**Description of the task:**
The pictures must be left out, while the rest of the data is copied exactly.

**Source data:**
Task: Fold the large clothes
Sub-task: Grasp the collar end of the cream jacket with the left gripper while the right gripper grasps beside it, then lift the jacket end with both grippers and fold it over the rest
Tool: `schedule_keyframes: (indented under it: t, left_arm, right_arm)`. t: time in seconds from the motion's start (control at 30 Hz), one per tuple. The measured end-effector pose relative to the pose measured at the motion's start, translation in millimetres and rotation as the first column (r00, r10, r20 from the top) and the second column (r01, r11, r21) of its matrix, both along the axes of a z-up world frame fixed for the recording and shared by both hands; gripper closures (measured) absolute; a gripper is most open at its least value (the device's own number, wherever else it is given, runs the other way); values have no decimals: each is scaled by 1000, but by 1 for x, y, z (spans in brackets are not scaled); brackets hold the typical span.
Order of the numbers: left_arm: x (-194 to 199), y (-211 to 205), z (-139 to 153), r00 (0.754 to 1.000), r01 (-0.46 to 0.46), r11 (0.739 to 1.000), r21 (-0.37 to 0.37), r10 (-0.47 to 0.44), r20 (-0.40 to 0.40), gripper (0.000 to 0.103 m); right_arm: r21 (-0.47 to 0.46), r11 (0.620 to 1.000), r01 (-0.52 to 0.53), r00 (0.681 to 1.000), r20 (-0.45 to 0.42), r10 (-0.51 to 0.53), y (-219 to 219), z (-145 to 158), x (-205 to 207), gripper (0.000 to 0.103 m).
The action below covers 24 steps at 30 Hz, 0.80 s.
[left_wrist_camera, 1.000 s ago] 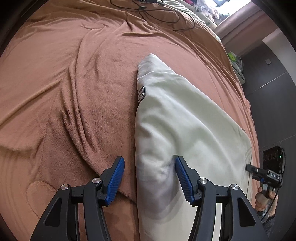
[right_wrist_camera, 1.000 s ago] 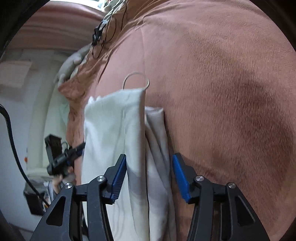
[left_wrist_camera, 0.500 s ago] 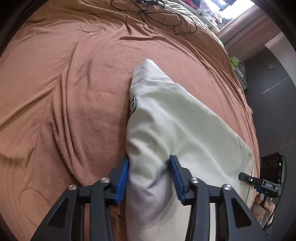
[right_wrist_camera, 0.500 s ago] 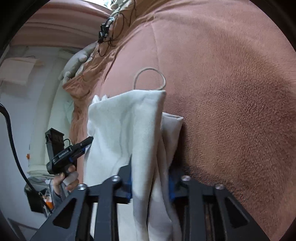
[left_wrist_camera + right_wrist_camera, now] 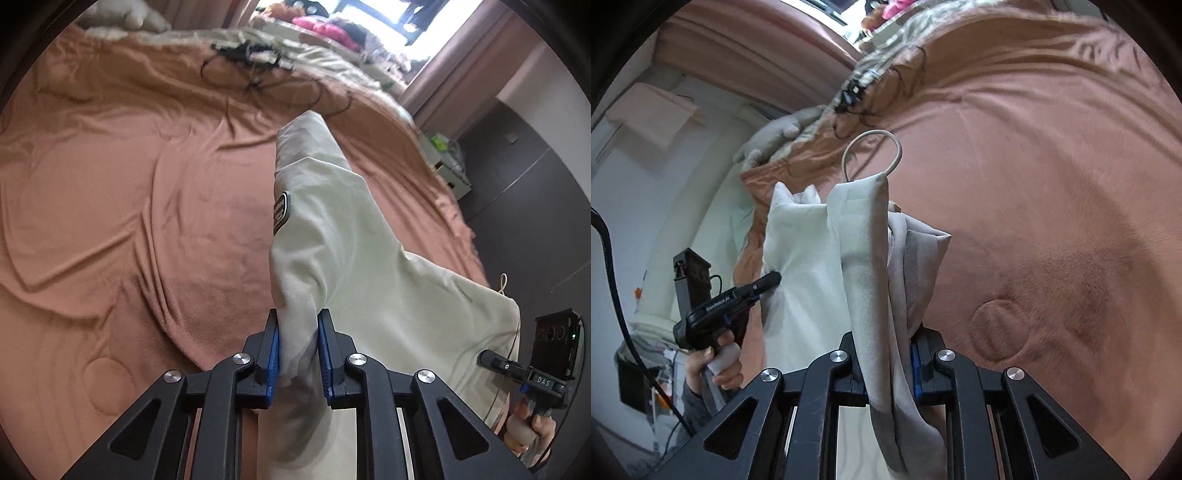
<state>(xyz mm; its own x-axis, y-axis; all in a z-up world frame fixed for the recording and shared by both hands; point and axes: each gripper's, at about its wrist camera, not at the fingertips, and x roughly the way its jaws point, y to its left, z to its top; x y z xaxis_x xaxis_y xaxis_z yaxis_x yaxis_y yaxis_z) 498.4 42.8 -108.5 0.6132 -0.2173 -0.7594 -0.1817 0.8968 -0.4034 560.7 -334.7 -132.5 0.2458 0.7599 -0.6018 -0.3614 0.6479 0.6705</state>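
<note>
The pale garment [image 5: 369,280] hangs bunched above the bed [image 5: 129,206], its lower part cut off by both frames. My left gripper [image 5: 298,354] is closing, jaws pinching one fold; my right gripper [image 5: 890,373] is closing on another, its pads mostly hidden by cloth. The garment's dark patch [image 5: 280,212] is unreadable. A cord loop [image 5: 871,155] shows beyond.

Soft daylight enters from a window [image 5: 373,14] at one o'clock in the left wrist view, blown out to white glare. The bed cover [image 5: 129,206] shows gentle crease shadows and slight motion blur. Both fisheye views bend strongly and darken to black at the rims.
</note>
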Motion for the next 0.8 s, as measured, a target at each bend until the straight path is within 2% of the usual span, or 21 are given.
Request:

**Exercise answer:**
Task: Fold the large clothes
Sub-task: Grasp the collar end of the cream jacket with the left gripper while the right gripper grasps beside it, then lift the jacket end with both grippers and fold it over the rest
Tool: `schedule_keyframes: (indented under it: t, left_arm, right_arm)`. t: time in seconds from the motion's start (control at 30 Hz), one per tuple. The measured end-effector pose relative to the pose measured at the motion's start, translation in millimetres and rotation as the first column (r00, r10, r20 from the top) and the second column (r01, r11, r21) of its matrix, both along the axes of a z-up world frame fixed for the recording and shared by both hands; gripper closures (measured) absolute; a gripper is most open at its least value (the device's own number, wherever else it is given, runs the other way); values have no decimals: each is scaled by 1000, but by 1 for x, y, z (spans in brackets are not scaled); brackets hold the typical span.
Order of the numbers: left_arm: x (-194 to 199), y (-211 to 205), z (-139 to 153), r00 (0.754 to 1.000), r01 (-0.46 to 0.46), r11 (0.739 to 1.000), r21 (-0.37 to 0.37), r10 (-0.47 to 0.44), r20 (-0.40 to 0.40), gripper (0.000 to 0.103 m); right_arm: r21 (-0.47 to 0.46), r11 (0.620 to 1.000), r01 (-0.52 to 0.53), r00 (0.681 to 1.000), r20 (-0.45 to 0.42), r10 (-0.51 to 0.53), y (-219 to 219), z (-145 to 158), x (-205 to 207), gripper (0.000 to 0.103 m).
The action below covers 24 steps at 30 Hz, 0.80 s.
[left_wrist_camera, 1.000 s ago] 
[right_wrist_camera, 1.000 s ago] 
[left_wrist_camera, 0.500 s ago] 
[right_wrist_camera, 0.500 s ago] 
[left_wrist_camera + right_wrist_camera, now] 
<state>(xyz mm; its own x-axis, y-axis; all in a z-up world frame fixed for the recording and shared by both hands; point and axes: each gripper's, at about its wrist camera, not at the fingertips, and x roughly the way its jaws point, y to its left, z to its top; x y z xaxis_x xaxis_y xaxis_z yaxis_x yaxis_y yaxis_z) 498.4 42.8 -108.5 0.6132 -0.2173 -0.7594 -0.1817 0.8968 -0.4034 560.7 -334.7 -132.5 0.2458 0.7599 -0.6018 -0.3614 0.6479 0.6705</state>
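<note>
The pale garment [image 5: 369,280] hangs bunched above the bed [image 5: 129,206], its lower part cut off by both frames. My left gripper [image 5: 298,354] is closing, jaws pinching one fold; my right gripper [image 5: 890,373] is closing on another, its pads mostly hidden by cloth. The garment's dark patch [image 5: 280,212] is unreadable. A cord loop [image 5: 871,155] shows beyond.

Soft daylight enters from a window [image 5: 373,14] at one o'clock in the left wrist view, blown out to white glare. The bed cover [image 5: 129,206] shows gentle crease shadows and slight motion blur. Both fisheye views bend strongly and darken to black at the rims.
</note>
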Motion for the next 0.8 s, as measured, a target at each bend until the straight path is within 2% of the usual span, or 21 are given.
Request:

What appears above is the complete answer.